Using the listing that follows, return every line with the word "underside".

((

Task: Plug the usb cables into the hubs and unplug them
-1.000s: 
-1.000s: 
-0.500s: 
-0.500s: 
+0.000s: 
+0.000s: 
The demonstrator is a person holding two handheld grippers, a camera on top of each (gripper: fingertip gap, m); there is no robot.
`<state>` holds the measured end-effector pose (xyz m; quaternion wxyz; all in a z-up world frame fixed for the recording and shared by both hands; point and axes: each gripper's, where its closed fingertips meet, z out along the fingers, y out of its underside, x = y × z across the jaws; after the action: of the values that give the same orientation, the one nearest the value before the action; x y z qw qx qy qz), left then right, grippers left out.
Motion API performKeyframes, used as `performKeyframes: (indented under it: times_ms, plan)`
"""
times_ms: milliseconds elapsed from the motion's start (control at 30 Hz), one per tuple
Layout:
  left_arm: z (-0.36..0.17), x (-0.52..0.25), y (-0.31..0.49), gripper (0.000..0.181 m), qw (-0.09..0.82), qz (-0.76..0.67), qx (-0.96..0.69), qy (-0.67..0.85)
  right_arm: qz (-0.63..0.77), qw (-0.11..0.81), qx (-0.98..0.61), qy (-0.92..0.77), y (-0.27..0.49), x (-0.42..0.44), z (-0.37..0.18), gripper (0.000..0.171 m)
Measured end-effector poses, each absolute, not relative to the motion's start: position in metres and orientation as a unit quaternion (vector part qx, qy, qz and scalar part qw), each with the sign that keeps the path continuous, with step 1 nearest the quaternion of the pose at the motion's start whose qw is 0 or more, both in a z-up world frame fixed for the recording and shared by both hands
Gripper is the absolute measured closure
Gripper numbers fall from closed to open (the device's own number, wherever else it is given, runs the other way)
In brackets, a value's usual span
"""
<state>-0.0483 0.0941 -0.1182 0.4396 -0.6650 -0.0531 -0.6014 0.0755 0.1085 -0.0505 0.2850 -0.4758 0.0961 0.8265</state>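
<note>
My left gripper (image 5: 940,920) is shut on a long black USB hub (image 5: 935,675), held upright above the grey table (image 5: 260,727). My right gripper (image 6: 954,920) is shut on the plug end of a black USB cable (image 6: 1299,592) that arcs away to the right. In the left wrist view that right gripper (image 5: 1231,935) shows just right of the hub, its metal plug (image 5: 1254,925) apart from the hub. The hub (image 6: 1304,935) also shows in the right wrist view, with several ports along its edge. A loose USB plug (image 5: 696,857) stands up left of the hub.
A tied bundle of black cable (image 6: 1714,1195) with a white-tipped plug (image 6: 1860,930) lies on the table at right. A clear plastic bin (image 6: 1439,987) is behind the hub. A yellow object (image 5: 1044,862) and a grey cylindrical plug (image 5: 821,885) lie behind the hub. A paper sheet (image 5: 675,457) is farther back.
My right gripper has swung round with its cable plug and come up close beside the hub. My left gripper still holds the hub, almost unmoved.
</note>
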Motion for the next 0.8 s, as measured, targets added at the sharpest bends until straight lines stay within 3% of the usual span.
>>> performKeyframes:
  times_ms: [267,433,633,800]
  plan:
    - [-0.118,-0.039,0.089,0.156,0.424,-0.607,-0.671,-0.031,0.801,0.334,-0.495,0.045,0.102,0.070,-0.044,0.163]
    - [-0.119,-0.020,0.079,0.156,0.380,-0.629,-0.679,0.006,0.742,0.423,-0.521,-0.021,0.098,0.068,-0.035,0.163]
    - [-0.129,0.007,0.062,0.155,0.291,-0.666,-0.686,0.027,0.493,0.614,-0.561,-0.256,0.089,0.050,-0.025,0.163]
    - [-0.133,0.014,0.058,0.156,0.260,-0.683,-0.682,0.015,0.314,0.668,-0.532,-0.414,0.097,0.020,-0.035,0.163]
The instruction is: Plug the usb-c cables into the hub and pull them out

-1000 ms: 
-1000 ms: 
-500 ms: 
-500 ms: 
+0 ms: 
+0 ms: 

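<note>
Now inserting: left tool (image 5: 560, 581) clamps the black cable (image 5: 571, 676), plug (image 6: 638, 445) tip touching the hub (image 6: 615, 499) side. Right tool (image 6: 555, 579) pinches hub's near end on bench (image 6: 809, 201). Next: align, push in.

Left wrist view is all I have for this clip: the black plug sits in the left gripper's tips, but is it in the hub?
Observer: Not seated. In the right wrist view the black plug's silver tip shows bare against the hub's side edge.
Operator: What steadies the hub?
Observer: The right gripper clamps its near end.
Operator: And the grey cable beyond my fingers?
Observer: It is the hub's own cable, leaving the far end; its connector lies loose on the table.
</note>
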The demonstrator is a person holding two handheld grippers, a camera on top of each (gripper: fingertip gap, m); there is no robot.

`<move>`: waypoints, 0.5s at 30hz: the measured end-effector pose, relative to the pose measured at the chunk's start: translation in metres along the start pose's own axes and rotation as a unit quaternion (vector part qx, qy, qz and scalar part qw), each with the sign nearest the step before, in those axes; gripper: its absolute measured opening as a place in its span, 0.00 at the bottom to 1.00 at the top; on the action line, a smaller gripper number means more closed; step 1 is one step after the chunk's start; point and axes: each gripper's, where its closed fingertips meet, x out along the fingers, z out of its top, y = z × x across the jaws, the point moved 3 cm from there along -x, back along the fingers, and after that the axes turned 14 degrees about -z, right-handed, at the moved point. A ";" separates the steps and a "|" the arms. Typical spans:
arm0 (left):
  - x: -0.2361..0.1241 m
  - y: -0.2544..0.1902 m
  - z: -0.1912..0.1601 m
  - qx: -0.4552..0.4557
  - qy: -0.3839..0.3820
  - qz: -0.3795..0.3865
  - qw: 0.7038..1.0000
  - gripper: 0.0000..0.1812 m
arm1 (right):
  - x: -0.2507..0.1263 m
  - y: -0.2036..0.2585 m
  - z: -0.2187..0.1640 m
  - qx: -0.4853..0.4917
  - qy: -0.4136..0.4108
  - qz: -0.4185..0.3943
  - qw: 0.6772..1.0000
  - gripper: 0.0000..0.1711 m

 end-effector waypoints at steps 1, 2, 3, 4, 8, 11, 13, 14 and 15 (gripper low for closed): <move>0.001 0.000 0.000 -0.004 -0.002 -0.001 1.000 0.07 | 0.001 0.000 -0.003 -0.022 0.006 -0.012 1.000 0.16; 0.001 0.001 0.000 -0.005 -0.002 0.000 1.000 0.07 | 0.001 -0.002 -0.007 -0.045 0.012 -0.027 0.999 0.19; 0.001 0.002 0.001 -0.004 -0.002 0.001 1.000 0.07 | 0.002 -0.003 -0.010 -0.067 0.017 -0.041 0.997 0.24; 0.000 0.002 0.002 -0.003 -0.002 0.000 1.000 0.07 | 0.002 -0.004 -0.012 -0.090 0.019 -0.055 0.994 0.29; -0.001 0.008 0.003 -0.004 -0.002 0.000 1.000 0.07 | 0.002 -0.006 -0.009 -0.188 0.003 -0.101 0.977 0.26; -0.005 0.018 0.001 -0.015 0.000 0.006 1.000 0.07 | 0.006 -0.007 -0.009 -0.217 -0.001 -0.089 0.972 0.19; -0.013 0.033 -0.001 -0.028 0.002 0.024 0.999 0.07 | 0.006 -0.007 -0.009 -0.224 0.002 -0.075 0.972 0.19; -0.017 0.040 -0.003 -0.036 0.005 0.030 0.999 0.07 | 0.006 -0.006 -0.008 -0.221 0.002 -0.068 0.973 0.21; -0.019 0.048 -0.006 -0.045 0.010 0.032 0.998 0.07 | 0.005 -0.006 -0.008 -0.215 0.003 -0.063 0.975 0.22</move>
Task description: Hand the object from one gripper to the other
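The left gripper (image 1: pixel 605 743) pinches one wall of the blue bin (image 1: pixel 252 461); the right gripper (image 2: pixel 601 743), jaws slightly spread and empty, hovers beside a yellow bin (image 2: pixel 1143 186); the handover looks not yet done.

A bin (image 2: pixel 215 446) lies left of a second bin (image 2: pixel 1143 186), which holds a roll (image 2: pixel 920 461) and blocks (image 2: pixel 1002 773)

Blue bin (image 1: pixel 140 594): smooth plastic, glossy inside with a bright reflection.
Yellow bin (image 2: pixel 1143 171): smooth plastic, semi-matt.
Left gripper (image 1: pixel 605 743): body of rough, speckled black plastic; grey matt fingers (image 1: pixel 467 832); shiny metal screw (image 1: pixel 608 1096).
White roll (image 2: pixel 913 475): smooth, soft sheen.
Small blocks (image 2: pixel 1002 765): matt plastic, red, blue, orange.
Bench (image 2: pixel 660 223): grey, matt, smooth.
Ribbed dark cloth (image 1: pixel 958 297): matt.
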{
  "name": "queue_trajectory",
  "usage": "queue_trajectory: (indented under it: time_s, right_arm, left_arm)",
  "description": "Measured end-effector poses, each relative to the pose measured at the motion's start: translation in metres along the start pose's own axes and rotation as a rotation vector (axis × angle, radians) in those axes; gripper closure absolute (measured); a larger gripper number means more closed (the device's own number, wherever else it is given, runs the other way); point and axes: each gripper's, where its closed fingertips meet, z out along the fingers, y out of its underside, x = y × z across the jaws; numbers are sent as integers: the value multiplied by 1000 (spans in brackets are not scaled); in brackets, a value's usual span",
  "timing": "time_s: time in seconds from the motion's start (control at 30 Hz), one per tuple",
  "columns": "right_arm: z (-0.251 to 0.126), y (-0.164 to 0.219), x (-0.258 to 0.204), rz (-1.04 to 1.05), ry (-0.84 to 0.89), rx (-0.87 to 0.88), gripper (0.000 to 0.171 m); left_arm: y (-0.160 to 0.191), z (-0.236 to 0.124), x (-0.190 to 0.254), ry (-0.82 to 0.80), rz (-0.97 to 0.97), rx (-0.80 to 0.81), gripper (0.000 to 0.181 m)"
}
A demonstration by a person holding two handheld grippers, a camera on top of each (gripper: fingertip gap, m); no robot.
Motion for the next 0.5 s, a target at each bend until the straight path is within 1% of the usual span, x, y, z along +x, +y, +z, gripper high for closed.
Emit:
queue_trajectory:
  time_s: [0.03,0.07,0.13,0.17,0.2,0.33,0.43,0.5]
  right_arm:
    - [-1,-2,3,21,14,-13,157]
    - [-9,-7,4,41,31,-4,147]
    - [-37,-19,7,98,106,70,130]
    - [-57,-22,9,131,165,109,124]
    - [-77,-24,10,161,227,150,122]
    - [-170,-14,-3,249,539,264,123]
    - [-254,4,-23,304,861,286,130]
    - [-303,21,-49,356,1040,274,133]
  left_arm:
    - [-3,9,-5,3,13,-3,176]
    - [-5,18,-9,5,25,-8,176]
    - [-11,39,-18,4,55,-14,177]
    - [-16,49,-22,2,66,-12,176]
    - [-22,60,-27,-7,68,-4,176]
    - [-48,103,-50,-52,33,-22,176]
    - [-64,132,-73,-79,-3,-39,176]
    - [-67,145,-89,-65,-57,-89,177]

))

The answer
`<state>` holds the measured end-effector pose (xyz m; quaternion wxyz; all in a z-up world frame fixed for the recording and shared by both hands; point and axes: each gripper's, where its closed fingertips meet, z out along the fingers, y out of its underside, x = y × z across the jaws; after the action: of the values that give the same orientation, the one nearest the value before the action; x y z qw qx qy qz), left then right, grippers left out.
  "description": "Measured end-effector poses, each relative to the pose measured at the motion's start: translation in metres along the start pose's own axes and rotation as a rotation vector (axis × angle, radians) in those axes; gripper closure absolute (measured); a larger gripper number means more closed (the device's own number, wherever else it is given, runs the other way); point and axes: each gripper's, where its closed fingertips meet, z out along the fingers, y out of its underside, x = y × z across the jaws; numbers are sent as integers: the value multiplied by 1000 (spans in brackets are not scaled); in brackets, a value's usual span",

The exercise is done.